Cuando eso ocurría, además, Ekuar charlaba de lo que completó el encuentro de esa vez en el Centro Gallego: un recital de fin de los sesenta, un invento que proyectaba desde sus delirios de MacGyver ancho y no televisado, un beso de sus hijos, una anécdota de sus mil giras con Les Luthiers o con Jorge Rojas, una memoria de sus laburos con La Banda Elástica, con Los Chalchaleros, con Zubin Mehta, con Daniel Barenboim, con el maestro Serrat, con Gieco, con Mollo, con la Filiberto, con Fuerza Bruta, con Martín Bossi, con Valeria Lynch, con Lito Vitale, con los que no eran ni serían famosos pero hacían discos con Ekuar porque Ekuar se encargaba de que el planeta no se llenara de acordes pendientes. Y porque, sobre todo, Ekuar era un hombre bueno.
Antes de despedirme aquel día, me repitió si me quedaba claro lo que me había explicado. Le contesté que sí, que su teoría me impactaba como extraordinaria y que había que escribir un libro con eso. Lo tentó la idea, pero, aun sin perder la convicción de la sonrisa, me respondió que algunas cosas dependían de Cacho y que, por las dudas, no me olvidara de la Teoría de la Nuca.
La humanidad es fea cuando promueve la injusticia, cuando habilita las guerras y cuando nos priva de alguien como Ekuar, que peleó como un campeón y se murió recién catorce meses después de aquel encuentro. Fea y, a veces, lenta, la humanidad. Solo a causa de que es lenta, por ejemplo, todavía no hay estudiantes que, además de la Teoría de la Gravedad, vayan madurando todo lo que implica la Teoría de la Nuca y quién fue su autor.
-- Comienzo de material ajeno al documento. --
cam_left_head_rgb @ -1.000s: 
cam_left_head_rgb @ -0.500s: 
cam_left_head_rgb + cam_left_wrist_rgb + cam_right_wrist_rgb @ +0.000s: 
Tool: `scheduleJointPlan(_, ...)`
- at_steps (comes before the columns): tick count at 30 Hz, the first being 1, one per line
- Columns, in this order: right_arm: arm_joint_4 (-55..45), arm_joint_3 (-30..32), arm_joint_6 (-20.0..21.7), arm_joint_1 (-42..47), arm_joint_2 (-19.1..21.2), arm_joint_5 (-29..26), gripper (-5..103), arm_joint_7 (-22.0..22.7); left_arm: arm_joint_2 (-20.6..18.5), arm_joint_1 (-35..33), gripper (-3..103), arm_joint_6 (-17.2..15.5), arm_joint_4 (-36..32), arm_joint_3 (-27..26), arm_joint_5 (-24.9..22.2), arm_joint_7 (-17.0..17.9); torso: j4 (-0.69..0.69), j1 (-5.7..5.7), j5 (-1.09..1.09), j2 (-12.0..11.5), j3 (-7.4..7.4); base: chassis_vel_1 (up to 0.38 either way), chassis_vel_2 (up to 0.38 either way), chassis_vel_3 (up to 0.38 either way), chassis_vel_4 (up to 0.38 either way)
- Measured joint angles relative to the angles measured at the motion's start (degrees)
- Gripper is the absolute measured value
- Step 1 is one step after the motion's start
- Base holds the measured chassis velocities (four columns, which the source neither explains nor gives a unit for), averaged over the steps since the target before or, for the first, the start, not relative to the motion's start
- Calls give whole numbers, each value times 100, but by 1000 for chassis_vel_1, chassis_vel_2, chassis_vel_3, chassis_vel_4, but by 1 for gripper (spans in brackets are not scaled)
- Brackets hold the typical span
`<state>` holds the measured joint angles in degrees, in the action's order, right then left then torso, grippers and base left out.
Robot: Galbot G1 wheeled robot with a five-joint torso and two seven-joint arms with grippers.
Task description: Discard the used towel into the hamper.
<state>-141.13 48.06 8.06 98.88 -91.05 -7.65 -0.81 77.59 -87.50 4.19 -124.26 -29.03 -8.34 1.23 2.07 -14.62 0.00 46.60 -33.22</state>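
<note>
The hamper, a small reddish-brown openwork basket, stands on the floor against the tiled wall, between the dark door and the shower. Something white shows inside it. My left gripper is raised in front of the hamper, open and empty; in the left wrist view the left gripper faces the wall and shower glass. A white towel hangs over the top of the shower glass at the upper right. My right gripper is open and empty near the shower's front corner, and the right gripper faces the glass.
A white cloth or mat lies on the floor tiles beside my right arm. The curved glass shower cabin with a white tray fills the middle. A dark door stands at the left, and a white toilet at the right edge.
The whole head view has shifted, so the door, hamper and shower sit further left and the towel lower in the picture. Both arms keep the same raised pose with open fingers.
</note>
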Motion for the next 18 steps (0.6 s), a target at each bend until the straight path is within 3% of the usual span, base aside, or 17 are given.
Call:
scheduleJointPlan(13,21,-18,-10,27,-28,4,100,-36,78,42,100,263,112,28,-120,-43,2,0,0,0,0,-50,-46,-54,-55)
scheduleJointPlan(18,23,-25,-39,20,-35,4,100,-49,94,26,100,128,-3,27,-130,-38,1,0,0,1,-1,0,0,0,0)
Ya llegará ese momento, hechicero de sonidos, compañero de atender al mar, querido Ekuar. Hasta entonces, habrá que seguir adelante, con un buñuelo de verdura entre las manos, una colección de chistes de espanto en los labios y, como obsequio eterno, la Teoría de la Nuca, esta que ahora cumplo en contar porque, al cabo, aunque no lo explicitamos en el Centro Gallego, fue la tarea que sentí encomendada. Muchas gracias por hacer de la vida una canción sin interrupciones. Lo digo desde los oídos y desde el alma. Lo digo mientras detecto una foto de Newton, le guiño un ojo con confianza de amigo y le pregunto, a lo Ekuar, “¿cómo anda, Don Isaac?”.